## Requirement
Pull each line containing "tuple" out of the data and copy it.

[Records excerpted from a collection]
━━━━━━━━━━━━━━━━
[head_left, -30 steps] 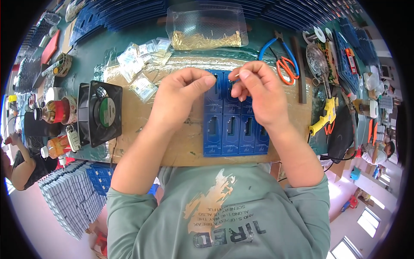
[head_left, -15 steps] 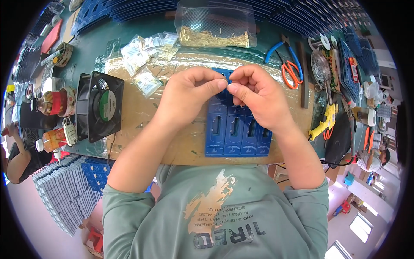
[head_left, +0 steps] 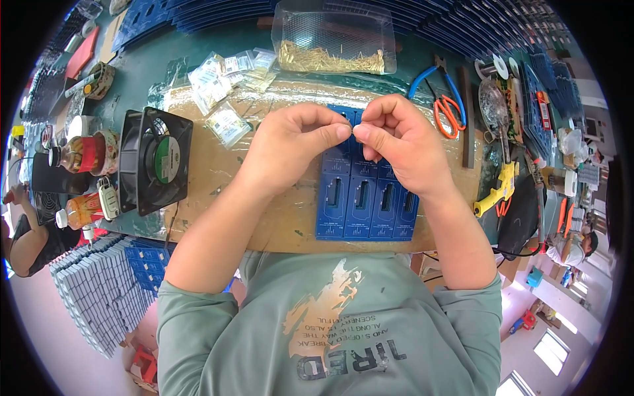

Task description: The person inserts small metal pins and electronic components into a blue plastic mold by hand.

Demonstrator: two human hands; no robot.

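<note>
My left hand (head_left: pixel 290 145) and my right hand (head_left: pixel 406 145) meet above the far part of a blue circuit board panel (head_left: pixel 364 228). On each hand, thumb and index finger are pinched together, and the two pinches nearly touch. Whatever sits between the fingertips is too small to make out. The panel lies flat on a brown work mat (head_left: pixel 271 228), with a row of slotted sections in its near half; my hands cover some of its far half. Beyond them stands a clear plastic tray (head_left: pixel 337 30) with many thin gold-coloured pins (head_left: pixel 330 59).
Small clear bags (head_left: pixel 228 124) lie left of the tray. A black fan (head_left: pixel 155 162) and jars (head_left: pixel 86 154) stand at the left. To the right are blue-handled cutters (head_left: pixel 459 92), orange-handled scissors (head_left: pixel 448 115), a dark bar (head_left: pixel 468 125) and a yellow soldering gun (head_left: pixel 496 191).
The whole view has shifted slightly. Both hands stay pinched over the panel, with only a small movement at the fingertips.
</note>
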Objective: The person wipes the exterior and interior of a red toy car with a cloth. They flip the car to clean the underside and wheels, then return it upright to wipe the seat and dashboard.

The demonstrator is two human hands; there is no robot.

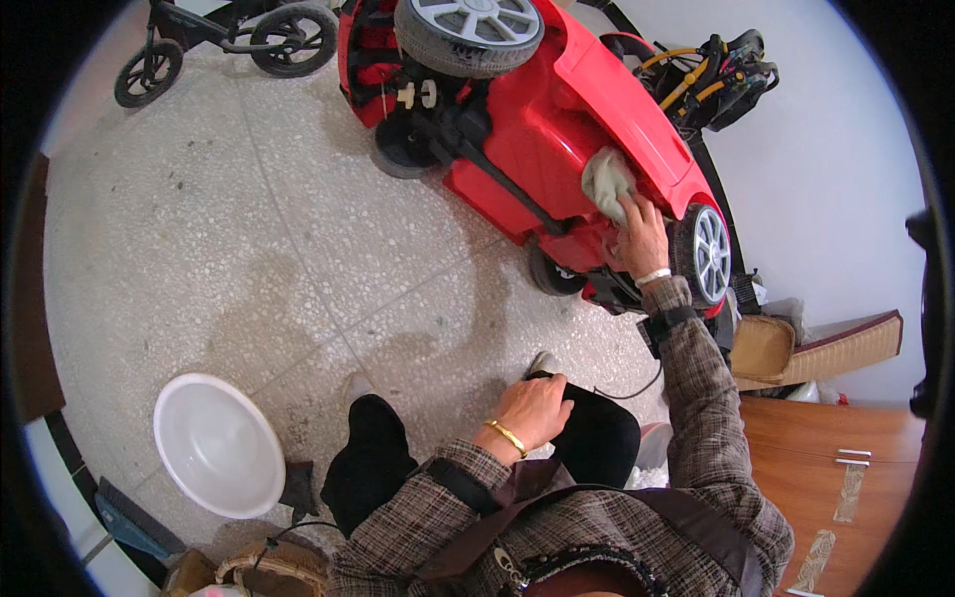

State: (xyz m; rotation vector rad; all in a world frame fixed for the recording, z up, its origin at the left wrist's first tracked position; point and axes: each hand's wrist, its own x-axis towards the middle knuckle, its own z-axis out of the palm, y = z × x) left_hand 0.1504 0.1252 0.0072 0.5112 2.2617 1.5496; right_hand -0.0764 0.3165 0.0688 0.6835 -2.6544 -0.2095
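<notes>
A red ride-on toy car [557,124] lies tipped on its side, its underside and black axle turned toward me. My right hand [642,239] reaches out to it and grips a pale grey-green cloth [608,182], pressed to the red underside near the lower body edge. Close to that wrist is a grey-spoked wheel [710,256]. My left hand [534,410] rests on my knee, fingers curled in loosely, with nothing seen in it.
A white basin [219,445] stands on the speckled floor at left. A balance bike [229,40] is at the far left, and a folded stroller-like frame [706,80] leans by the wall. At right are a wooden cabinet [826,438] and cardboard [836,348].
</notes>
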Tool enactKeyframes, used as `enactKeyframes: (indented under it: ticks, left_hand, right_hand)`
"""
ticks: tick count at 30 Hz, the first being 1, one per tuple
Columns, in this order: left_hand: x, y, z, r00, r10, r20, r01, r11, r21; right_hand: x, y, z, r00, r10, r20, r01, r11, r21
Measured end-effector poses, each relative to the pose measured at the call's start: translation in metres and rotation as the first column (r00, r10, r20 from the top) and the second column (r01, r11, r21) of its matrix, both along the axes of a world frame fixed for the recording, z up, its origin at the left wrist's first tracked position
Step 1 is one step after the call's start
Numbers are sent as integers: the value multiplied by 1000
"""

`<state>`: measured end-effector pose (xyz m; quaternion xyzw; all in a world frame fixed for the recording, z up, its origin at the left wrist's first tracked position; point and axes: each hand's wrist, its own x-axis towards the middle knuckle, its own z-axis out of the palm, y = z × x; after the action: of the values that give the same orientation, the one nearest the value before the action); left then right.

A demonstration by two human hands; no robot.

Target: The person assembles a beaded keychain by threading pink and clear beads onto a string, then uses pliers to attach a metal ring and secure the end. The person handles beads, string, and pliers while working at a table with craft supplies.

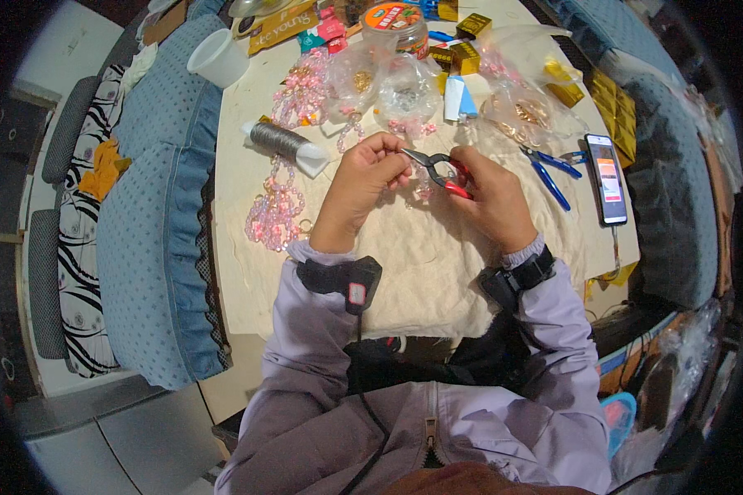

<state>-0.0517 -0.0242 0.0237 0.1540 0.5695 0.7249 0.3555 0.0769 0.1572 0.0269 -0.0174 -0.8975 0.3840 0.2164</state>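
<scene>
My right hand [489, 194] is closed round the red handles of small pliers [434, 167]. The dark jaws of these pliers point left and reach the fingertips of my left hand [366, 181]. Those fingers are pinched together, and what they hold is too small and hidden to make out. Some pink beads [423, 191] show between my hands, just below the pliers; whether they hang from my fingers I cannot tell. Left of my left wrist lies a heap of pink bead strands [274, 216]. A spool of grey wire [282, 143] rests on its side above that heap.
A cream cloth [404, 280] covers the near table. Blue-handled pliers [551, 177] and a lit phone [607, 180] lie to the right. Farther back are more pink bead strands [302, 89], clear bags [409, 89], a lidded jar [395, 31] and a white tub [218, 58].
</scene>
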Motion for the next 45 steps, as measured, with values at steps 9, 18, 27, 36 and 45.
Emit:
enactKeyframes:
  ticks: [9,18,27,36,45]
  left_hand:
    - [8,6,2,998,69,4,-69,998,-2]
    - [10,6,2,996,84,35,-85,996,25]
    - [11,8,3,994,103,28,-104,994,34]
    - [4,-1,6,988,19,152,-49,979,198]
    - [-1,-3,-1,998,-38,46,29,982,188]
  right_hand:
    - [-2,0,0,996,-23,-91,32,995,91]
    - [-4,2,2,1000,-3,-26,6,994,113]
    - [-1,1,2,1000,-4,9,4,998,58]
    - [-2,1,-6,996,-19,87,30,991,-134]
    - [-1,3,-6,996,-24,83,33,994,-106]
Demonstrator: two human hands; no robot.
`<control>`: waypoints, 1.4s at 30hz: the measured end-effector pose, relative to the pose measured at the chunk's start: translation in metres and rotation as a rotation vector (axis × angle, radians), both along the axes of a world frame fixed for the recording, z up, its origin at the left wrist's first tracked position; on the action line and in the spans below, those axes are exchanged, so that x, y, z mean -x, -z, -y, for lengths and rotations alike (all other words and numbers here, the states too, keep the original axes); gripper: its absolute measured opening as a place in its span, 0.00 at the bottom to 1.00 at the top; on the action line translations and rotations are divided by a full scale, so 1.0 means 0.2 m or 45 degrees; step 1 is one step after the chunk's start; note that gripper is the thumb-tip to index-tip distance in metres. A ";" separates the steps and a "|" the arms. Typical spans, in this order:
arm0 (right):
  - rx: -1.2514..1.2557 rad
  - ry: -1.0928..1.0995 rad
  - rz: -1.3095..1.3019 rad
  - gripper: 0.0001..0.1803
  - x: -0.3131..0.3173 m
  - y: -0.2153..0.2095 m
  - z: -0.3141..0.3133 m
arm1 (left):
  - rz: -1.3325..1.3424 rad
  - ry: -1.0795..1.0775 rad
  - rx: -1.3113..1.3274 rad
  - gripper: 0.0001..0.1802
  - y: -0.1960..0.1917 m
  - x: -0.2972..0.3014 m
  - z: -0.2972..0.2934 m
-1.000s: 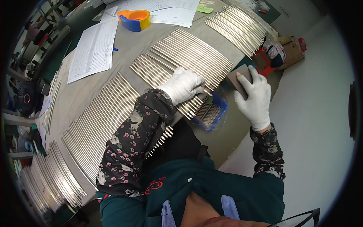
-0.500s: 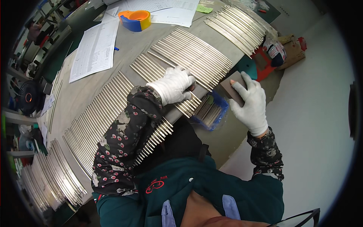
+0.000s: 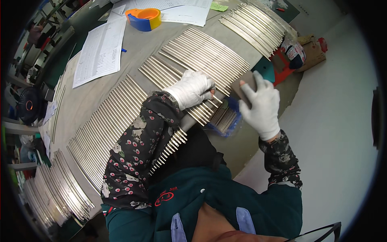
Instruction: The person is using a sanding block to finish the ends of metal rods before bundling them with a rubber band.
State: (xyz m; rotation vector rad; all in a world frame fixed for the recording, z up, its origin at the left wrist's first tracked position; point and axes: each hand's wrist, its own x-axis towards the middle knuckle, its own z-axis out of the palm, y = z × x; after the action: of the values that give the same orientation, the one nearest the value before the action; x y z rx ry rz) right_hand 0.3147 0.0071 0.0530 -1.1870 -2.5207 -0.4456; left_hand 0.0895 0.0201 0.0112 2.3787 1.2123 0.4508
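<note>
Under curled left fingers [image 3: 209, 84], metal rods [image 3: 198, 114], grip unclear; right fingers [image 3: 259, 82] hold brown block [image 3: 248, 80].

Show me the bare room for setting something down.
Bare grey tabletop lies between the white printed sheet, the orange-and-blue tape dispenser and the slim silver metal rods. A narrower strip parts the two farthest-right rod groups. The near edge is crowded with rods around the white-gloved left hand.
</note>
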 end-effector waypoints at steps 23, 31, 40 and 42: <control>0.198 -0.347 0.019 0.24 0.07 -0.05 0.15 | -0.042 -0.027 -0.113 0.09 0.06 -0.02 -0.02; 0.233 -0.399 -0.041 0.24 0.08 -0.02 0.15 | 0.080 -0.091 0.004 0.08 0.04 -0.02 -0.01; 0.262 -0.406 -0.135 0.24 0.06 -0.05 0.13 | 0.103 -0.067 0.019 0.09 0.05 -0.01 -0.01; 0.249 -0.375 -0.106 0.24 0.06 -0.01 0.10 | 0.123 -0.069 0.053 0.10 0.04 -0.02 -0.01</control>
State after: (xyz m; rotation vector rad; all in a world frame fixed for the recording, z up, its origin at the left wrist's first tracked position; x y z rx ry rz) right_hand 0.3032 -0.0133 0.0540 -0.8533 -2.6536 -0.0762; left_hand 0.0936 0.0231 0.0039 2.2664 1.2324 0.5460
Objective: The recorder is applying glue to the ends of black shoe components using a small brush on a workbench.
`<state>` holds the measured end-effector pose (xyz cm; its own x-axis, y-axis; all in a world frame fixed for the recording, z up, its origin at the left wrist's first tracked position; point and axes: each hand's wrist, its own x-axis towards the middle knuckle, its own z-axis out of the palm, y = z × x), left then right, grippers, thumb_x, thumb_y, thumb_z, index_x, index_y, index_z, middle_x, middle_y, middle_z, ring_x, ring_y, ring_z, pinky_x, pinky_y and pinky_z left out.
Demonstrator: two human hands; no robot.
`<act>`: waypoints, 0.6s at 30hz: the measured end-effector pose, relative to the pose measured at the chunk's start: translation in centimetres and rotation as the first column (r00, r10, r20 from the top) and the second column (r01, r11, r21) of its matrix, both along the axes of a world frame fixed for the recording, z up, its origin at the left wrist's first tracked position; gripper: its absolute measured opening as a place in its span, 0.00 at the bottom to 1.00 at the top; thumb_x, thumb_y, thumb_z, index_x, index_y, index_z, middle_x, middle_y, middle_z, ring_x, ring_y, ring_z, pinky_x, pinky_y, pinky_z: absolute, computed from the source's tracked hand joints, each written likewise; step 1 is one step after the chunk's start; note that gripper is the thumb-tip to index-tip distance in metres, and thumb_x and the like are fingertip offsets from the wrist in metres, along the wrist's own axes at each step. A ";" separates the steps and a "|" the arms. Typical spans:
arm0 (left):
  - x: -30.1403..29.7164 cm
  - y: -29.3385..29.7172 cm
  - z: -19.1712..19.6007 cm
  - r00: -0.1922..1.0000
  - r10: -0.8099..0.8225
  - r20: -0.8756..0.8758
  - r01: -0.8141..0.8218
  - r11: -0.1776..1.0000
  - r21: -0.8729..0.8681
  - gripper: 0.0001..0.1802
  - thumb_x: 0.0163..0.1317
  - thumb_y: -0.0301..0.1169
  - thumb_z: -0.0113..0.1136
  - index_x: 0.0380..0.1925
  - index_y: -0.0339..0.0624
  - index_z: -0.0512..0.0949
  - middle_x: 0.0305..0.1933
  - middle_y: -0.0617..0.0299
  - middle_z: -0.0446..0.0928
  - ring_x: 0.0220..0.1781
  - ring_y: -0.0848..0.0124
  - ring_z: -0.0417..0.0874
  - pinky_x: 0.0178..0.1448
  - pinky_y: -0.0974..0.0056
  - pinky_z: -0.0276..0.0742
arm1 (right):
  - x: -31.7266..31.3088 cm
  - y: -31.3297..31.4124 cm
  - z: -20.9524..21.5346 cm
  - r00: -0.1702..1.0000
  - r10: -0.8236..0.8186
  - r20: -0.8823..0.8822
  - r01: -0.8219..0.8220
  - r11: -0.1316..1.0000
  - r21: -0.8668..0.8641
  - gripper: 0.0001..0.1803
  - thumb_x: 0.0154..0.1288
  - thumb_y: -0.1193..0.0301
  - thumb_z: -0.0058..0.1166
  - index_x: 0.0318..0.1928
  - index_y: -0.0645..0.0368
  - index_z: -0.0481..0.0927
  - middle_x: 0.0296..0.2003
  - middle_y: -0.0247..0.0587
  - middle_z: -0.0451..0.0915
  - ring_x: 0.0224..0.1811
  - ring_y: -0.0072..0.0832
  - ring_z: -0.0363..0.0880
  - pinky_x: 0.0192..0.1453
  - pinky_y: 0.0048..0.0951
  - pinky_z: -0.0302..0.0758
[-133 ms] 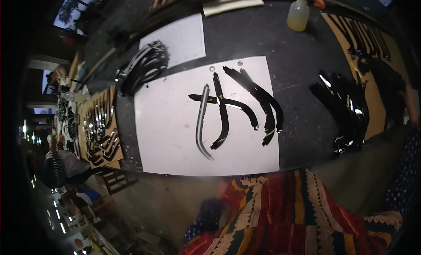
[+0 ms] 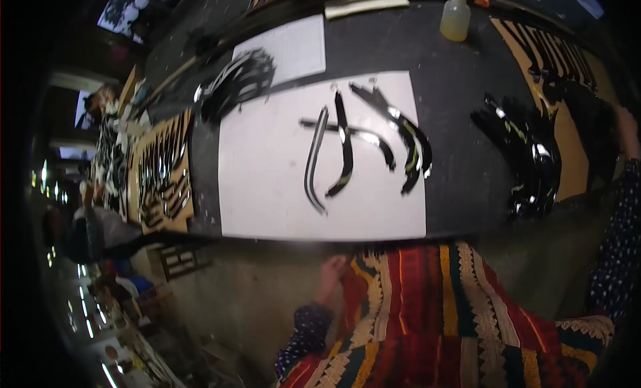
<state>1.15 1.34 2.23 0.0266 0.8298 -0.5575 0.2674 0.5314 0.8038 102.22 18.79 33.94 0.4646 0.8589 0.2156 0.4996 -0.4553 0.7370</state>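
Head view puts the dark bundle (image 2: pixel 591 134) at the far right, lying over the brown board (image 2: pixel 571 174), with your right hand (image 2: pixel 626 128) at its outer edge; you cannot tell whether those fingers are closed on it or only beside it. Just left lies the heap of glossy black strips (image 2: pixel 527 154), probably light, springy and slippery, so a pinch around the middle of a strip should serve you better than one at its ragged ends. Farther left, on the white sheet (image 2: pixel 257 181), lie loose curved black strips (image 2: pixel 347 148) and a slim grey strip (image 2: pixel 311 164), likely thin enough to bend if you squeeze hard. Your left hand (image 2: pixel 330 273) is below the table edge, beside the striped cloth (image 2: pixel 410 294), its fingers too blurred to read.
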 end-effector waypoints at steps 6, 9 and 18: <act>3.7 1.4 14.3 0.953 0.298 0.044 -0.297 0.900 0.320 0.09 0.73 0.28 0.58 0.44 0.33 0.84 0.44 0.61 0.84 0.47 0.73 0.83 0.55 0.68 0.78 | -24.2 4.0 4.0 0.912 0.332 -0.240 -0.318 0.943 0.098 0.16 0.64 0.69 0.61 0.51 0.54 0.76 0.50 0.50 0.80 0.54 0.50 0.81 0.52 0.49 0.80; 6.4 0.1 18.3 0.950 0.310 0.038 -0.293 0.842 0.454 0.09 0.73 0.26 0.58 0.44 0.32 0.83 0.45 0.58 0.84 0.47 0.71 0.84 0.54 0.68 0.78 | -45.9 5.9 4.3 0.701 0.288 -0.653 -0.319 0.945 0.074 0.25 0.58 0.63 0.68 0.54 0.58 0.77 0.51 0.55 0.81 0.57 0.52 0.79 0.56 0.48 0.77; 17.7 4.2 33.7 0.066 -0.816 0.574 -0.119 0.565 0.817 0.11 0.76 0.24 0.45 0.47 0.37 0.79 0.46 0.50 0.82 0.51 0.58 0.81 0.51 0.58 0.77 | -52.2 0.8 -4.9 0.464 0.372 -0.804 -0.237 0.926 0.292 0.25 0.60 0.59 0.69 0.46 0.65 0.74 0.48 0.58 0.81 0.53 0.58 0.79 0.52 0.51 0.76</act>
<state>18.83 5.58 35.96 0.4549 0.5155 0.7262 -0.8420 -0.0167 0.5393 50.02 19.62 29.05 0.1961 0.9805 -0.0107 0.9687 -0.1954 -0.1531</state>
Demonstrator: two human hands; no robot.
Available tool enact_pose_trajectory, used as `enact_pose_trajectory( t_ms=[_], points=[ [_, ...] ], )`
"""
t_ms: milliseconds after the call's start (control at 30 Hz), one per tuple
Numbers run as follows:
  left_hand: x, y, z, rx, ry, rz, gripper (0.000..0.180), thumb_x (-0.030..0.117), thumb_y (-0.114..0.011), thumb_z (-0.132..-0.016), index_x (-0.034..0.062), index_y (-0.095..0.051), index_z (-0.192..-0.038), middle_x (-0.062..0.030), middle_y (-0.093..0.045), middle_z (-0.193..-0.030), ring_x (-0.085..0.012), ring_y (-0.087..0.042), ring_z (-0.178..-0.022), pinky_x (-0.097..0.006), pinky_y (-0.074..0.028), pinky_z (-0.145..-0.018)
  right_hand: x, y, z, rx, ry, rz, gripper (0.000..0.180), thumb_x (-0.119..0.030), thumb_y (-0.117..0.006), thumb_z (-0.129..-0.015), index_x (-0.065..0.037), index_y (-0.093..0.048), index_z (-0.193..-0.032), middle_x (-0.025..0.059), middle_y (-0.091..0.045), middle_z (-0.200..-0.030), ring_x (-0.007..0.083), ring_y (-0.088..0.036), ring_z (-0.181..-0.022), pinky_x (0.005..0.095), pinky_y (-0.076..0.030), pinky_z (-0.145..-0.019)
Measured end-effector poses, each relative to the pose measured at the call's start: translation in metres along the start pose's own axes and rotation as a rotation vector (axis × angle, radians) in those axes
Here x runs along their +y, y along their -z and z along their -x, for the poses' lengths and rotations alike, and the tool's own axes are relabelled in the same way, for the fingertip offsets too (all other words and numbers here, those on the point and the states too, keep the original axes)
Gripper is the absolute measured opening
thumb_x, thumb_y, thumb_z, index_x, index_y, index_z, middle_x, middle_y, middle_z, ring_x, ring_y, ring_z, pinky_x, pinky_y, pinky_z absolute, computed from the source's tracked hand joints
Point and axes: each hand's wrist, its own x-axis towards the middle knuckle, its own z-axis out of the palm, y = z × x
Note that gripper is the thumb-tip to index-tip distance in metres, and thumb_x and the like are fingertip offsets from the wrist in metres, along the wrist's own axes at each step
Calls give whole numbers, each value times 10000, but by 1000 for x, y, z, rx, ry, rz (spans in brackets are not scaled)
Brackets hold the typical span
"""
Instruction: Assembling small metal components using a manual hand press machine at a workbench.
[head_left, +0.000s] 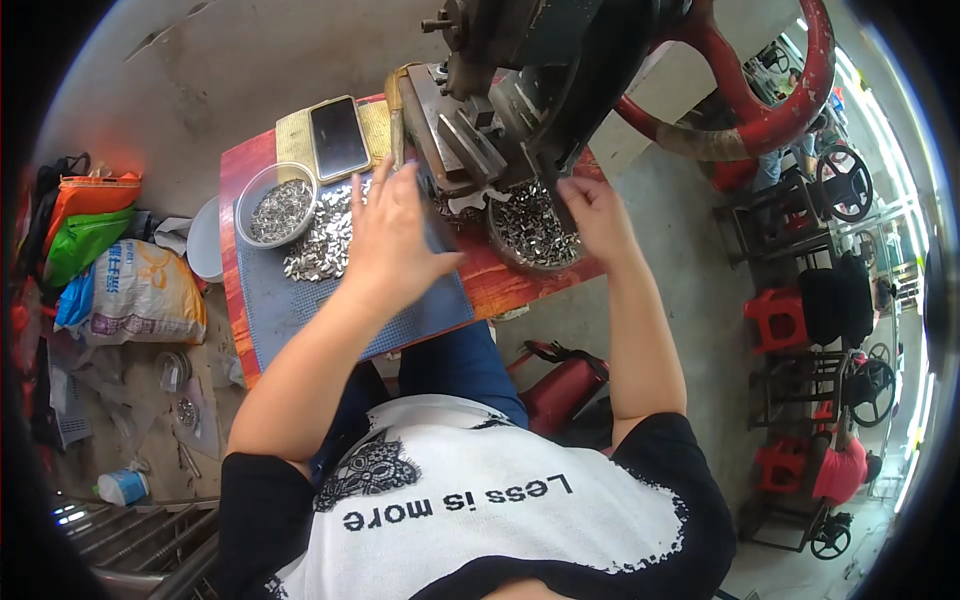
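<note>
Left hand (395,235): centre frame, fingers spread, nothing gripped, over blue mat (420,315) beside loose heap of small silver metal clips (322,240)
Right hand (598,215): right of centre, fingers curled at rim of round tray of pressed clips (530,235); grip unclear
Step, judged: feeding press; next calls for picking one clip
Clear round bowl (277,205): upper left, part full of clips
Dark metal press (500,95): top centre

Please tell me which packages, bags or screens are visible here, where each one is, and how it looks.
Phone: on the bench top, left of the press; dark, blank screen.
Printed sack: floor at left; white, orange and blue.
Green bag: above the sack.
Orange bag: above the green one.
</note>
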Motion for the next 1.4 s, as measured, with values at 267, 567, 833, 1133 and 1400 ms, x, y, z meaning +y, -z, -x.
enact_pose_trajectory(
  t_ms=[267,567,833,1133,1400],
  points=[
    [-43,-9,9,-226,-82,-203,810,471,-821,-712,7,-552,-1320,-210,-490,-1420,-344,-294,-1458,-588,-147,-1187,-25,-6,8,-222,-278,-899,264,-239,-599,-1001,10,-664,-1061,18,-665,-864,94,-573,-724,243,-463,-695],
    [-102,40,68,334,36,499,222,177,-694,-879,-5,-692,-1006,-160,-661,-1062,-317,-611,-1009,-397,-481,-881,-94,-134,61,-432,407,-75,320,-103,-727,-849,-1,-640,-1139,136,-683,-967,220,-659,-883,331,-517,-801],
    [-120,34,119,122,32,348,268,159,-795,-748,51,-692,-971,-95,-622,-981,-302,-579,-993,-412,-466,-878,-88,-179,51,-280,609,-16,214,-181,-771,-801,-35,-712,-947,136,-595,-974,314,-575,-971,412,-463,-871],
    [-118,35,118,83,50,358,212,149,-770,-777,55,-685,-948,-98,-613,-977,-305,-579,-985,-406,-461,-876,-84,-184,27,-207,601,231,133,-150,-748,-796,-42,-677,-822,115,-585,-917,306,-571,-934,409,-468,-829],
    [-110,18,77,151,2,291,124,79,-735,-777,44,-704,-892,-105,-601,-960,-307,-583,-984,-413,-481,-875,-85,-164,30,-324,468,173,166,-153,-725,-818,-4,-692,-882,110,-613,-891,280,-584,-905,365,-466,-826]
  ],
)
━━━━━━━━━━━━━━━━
## Output
ticks: tick count at 30 Hz, the first being 1, one per tuple
t_ms: milliseconds after the call's start (control at 30 Hz), one per tuple

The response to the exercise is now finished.